Press "Enter" to skip to content

Curated SQL Posts

Finding the Latest in the Powershell Gallery

Jeffrey Hicks does some marketing:

It is easy to search the PowerShell Gallery online and from a PowerShell prompt. But I felt there could be more. To address this “marketing” need, I’ve started PSGallery Report.

This is not a PowerShell module. I have set up a process to generate daily reports on what has recently been published in the PowerShell Gallery. I’m generating a set of reports in markdown and posting them to Github.

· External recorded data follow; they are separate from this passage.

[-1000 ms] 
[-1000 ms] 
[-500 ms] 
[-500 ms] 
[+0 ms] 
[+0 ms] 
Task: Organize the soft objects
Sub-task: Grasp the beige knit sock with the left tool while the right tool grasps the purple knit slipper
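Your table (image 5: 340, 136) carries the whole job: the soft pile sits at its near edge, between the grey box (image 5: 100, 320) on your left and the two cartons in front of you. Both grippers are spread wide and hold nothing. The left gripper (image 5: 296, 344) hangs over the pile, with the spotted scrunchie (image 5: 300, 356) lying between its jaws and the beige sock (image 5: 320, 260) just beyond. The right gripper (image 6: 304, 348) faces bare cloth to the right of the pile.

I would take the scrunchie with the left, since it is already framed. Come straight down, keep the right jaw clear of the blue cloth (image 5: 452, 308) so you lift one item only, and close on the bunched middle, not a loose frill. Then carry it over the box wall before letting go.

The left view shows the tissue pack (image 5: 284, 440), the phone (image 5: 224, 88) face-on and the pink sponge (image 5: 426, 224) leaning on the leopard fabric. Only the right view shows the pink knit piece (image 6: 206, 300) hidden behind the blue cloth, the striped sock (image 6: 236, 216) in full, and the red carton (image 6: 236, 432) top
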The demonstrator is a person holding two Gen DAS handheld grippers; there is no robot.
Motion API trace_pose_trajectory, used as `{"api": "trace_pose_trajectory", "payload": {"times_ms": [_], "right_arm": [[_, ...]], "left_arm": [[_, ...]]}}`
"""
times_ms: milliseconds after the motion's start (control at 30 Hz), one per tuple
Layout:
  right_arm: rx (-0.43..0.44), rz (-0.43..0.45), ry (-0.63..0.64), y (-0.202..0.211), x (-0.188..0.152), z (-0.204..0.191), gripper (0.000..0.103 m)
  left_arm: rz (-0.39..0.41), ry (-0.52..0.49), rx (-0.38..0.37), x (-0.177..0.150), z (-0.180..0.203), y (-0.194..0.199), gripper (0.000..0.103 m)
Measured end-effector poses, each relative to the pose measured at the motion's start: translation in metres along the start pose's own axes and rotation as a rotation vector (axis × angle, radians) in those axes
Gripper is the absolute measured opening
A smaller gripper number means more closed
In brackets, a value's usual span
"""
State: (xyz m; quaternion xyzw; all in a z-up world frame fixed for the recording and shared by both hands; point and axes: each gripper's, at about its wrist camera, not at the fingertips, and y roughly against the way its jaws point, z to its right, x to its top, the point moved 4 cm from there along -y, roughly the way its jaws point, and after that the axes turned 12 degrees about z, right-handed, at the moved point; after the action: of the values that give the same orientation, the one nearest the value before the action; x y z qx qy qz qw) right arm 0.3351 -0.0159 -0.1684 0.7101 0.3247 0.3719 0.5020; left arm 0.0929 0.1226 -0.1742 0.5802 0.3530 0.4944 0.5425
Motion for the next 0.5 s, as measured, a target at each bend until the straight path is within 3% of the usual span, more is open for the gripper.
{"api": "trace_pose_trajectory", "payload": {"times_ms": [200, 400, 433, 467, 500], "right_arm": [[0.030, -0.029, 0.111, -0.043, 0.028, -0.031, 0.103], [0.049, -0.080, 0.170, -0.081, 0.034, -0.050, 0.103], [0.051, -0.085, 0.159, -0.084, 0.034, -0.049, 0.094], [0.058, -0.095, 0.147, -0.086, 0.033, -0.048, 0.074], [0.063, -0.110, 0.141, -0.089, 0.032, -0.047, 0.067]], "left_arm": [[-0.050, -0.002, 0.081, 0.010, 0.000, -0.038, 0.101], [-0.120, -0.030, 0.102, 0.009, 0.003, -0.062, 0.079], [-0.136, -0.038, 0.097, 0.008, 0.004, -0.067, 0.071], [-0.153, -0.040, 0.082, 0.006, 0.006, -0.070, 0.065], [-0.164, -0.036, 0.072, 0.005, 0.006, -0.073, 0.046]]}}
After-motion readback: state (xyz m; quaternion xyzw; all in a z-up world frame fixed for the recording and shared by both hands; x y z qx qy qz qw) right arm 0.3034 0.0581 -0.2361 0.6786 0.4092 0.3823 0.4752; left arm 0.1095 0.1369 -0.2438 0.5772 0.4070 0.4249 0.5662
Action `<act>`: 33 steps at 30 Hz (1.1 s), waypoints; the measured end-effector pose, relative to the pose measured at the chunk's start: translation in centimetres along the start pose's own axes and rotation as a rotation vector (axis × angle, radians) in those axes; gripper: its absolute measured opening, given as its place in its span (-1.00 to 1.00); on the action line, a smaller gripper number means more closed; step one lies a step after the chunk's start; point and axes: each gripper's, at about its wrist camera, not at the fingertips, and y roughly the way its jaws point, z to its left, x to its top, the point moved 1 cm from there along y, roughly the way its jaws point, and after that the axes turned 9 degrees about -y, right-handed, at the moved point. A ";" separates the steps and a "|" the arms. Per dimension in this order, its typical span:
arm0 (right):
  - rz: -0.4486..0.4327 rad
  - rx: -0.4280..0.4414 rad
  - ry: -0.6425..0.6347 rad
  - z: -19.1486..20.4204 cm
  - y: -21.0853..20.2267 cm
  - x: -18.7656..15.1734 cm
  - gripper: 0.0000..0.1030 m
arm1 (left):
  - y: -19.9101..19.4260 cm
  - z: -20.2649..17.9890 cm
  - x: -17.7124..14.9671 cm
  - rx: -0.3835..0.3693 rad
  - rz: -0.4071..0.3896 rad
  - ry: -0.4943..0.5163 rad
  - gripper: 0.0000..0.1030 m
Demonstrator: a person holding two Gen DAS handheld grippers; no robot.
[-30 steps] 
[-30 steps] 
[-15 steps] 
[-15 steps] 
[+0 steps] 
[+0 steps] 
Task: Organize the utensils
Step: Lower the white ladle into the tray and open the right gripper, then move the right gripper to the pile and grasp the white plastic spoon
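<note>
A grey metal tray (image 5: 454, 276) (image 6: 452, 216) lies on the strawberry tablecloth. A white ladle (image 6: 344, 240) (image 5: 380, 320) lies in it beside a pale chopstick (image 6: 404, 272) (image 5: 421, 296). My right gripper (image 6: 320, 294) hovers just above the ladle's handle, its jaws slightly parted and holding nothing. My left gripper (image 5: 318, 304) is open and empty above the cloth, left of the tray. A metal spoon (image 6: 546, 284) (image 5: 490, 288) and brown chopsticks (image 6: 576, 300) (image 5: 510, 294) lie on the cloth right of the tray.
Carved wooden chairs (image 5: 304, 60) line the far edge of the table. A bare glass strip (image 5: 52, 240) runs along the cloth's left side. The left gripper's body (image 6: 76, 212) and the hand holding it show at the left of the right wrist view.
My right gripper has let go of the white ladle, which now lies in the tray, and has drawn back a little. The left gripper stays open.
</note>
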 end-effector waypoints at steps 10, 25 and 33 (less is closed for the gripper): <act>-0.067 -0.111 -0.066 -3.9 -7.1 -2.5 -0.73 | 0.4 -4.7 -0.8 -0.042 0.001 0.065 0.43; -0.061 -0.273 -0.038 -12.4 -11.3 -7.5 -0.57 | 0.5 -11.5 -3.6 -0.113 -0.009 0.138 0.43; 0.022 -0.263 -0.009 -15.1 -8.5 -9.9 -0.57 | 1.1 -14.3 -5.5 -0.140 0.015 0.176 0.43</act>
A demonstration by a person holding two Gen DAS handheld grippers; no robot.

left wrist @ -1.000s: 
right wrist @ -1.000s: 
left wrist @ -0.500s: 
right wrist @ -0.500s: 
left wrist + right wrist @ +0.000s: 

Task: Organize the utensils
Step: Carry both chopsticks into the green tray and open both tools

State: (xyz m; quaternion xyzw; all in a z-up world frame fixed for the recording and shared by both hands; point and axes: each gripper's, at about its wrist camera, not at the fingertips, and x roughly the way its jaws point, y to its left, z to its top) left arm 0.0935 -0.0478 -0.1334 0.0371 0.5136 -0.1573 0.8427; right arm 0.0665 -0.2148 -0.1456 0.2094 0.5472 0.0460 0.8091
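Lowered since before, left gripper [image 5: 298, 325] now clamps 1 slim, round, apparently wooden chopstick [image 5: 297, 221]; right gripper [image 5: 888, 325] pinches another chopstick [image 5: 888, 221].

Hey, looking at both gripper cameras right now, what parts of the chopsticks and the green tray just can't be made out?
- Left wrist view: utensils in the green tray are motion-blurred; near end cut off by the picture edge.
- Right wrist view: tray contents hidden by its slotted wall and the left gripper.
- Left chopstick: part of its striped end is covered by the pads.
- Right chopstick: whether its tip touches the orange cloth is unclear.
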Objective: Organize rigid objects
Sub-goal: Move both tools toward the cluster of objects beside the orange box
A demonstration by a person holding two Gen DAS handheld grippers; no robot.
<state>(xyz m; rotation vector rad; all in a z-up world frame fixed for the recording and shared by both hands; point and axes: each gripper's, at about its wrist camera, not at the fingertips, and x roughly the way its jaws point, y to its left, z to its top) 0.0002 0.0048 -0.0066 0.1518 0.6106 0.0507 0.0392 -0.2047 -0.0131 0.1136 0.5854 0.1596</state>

This is an interesting idea, though you might need to browse to yesterday’s version of the code (if you’re reading this today, 2022-04-11) because the latest run appears to have removed everything.

Comments closed

KEEP PLAN: A Not-So-Useful Query Hint

Tom Zika digs into a query hint:

Like Dwarves of Moria, I delved too greedily and too deep. I found the answer in a Plan Caching and Recompilation in SQL Server 2012 whitepaper before trying it out on my own. Relevant excerpt:

KEEP PLAN

The KEEP PLAN query hint changes the recompilation thresholds for temporary tables, and makes them identical to those for permanent tables. Therefore, if changes to temporary tables are causing many recompilations, this query hint can be used.

But since it doesn’t show the proof, I decided to test it out anyway.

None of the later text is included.